→ **Task objective**: Every line of the material must appear in the answer exactly as it does here.

→ **Data extract**:
▶
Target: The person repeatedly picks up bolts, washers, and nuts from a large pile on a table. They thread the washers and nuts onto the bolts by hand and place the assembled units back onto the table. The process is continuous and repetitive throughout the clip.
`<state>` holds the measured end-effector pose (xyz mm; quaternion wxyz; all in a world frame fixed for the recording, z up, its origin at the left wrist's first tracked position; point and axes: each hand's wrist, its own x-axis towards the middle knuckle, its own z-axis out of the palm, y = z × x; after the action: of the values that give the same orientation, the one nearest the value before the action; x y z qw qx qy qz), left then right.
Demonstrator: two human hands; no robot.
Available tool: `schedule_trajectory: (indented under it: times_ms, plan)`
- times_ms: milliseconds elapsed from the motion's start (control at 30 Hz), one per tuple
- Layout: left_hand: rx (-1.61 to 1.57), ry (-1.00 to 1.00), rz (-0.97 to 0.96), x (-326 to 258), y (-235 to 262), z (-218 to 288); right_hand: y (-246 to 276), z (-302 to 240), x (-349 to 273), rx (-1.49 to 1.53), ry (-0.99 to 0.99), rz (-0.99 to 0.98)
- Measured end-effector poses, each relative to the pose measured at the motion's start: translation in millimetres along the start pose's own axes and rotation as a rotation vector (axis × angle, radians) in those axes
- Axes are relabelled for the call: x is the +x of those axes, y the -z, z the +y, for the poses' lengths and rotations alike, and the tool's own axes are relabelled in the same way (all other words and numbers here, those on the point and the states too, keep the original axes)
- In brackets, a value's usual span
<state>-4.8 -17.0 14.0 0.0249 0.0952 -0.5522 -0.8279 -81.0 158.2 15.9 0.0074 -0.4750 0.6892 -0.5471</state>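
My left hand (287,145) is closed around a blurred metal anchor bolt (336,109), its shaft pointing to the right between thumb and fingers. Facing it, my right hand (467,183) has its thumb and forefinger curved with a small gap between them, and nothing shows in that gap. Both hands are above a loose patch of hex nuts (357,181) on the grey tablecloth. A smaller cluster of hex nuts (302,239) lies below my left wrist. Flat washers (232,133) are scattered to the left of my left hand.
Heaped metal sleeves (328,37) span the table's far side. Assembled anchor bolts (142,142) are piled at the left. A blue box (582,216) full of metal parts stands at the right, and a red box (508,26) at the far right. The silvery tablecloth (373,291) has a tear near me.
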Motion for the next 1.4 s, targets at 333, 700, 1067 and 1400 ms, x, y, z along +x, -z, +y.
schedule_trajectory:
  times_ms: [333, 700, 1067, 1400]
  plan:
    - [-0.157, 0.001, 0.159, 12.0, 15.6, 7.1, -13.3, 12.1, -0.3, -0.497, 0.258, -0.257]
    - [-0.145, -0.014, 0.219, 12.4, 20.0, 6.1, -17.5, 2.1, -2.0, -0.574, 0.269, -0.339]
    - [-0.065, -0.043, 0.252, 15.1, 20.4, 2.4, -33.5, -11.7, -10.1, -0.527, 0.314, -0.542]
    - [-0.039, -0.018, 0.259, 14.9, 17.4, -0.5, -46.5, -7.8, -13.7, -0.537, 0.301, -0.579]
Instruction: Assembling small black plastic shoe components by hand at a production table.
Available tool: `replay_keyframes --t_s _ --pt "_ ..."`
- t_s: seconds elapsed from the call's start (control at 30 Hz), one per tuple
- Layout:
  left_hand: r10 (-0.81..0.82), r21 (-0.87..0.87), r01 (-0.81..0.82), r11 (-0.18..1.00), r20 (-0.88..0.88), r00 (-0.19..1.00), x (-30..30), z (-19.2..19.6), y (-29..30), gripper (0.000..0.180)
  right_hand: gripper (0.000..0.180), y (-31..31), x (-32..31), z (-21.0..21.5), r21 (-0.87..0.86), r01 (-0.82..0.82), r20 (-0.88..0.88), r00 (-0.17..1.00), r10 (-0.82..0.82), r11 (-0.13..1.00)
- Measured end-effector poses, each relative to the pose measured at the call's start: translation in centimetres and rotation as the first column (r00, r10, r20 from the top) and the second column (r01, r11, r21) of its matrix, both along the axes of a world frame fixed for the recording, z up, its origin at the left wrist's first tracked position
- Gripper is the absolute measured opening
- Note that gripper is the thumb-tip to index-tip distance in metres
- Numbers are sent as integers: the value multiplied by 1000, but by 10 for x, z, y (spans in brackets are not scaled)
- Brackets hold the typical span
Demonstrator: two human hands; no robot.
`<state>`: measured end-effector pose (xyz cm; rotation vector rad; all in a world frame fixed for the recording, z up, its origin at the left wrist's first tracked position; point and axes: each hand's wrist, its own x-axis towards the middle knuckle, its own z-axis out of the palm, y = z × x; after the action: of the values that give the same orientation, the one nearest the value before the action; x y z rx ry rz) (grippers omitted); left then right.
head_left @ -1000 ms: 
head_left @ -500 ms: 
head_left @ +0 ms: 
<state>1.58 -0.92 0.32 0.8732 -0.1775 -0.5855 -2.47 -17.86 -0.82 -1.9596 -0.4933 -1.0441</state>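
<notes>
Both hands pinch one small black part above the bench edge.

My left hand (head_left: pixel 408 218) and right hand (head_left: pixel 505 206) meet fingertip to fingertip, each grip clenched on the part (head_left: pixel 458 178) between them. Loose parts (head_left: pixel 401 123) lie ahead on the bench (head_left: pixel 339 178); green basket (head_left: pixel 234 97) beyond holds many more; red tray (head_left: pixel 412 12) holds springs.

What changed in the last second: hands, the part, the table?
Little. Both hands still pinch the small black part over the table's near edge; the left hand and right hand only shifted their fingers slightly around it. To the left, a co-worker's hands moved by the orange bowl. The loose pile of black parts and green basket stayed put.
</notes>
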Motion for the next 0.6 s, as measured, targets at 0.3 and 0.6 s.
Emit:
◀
→ **Your solution**:
Target: The person repeatedly picks up bolts, washers, and nuts from a large pile on a table. They thread the washers and nuts onto the bolts by hand and place the assembled units back onto the table. The process is continuous and repetitive throughout the clip.
`<state>` holds the measured end-effector pose (xyz mm; quaternion wxyz; all in a world frame fixed for the recording, z up, its origin at the left wrist's first tracked position; point and axes: each hand's wrist, its own x-axis towards the middle knuckle, its own z-axis out of the palm, y = z × x; after the action: of the values that give the same orientation, the one nearest the value before the action; x y z qw qx qy qz), left then right.
Demonstrator: two human hands; no robot.
Available tool: `schedule_trajectory: (indented under it: times_ms, plan)`
- times_ms: milliseconds elapsed from the motion's start (control at 30 Hz), one per tuple
- Layout: left_hand: rx (-1.61 to 1.57), ry (-1.00 to 1.00), rz (-0.97 to 0.96), x (-326 to 258), y (-235 to 262), z (-218 to 288); right_hand: y (-246 to 276), z (-302 to 240), x (-349 to 273), rx (-1.49 to 1.53), ry (-0.99 to 0.99), rz (-0.99 to 0.98)
- Measured end-effector poses, each relative to the pose measured at the motion's start: translation in millimetres along the start pose's own axes and rotation as a rotation vector (axis × angle, radians) in those axes
- Axes are relabelled for the call: x is the +x of those axes, y the -z, z the +y, for the poses' lengths and rotations alike, and the tool's own axes are relabelled in the same way (all other words and numbers here, those on the point and the states too, keep the original axes)
- In brackets, a value's usual span
<state>-4.8 -17.0 14.0 0.0249 0.0952 -0.5522 -0.8279 -81.0 158.2 15.9 0.0074 -0.4750 0.6892 -0.5471</state>
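My left hand (287,145) is closed around a blurred metal anchor bolt (336,109), its shaft pointing to the right between thumb and fingers. Facing it, my right hand (467,183) has its thumb and forefinger curved with a small gap between them, and nothing shows in that gap. Both hands are above a loose patch of hex nuts (357,181) on the grey tablecloth. A smaller cluster of hex nuts (302,239) lies below my left wrist. Flat washers (232,133) are scattered to the left of my left hand.
Heaped metal sleeves (328,37) span the table's far side. Assembled anchor bolts (142,142) are piled at the left. A blue box (582,216) full of metal parts stands at the right, and a red box (508,26) at the far right. The silvery tablecloth (373,291) has a tear near me.
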Motion for the next 1.4 s, targets at 333, 700, 1067 and 1400 ms, x, y, z along +x, -z, +y.
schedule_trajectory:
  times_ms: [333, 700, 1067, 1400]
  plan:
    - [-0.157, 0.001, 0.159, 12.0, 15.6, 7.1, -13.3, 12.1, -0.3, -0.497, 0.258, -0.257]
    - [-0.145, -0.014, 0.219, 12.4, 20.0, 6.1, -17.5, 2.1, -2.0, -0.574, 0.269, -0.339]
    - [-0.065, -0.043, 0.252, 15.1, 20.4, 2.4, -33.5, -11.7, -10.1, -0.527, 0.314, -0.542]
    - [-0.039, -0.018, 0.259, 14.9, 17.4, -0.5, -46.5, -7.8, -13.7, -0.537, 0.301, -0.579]
Instruction: Assembling small black plastic shoe components by hand at a production table.
Available tool: `replay_keyframes --t_s _ --pt "_ ..."`
- t_s: seconds elapsed from the call's start (control at 30 Hz), one per tuple
- Layout:
  left_hand: r10 (-0.81..0.82), r21 (-0.87..0.87), r01 (-0.81..0.82), r11 (-0.18..1.00), r20 (-0.88..0.88), r00 (-0.19..1.00), x (-30..30), z (-19.2..19.6), y (-29..30), gripper (0.000..0.180)
  right_hand: gripper (0.000..0.180), y (-31..31), x (-32..31), z (-21.0..21.5), r21 (-0.87..0.86), r01 (-0.82..0.82), r20 (-0.88..0.88), r00 (-0.17..1.00), r10 (-0.82..0.82), r11 (-0.13..1.00)
- Measured end-effector poses, each relative to the pose measured at the call's start: translation in centimetres and rotation as the first column (r00, r10, r20 from the top) and the second column (r01, r11, r21) of its matrix, both along the axes of a world frame fixed for the recording, z up, its origin at the left wrist's first tracked position
- Gripper is the absolute measured opening
- Note that gripper is the thumb-tip to index-tip distance in metres
- Numbers are sent as integers: the value multiplied by 1000, but by 10 for x, z, y (spans in brackets are not scaled)
- Brackets hold the typical span
Demonstrator: two human hands; no robot.
`<state>`: measured end-effector pose (xyz cm; rotation vector rad; all in a world frame fixed for the recording, z up, its origin at the left wrist's first tracked position; point and axes: each hand's wrist, its own x-axis towards the middle knuckle, its own z-axis out of the palm, y = z × x; after the action: of the values that give the same orientation, the one nearest the value before the action; x y z rx ry rz) (grippers omitted); left then right.
head_left @ -1000 ms: 
head_left @ -500 ms: 
head_left @ +0 ms: 
<state>1.58 -0.92 0.32 0.8732 -0.1775 -0.5855 -2.47 -17.86 -0.82 -1.9596 -0.4933 -1.0441</state>
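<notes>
Both hands pinch one small black part above the bench edge.

My left hand (head_left: pixel 408 218) and right hand (head_left: pixel 505 206) meet fingertip to fingertip, each grip clenched on the part (head_left: pixel 458 178) between them. Loose parts (head_left: pixel 401 123) lie ahead on the bench (head_left: pixel 339 178); green basket (head_left: pixel 234 97) beyond holds many more; red tray (head_left: pixel 412 12) holds springs.

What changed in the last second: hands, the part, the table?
Little. Both hands still pinch the small black part over the table's near edge; the left hand and right hand only shifted their fingers slightly around it. To the left, a co-worker's hands moved by the orange bowl. The loose pile of black parts and green basket stayed put.
</notes>
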Motion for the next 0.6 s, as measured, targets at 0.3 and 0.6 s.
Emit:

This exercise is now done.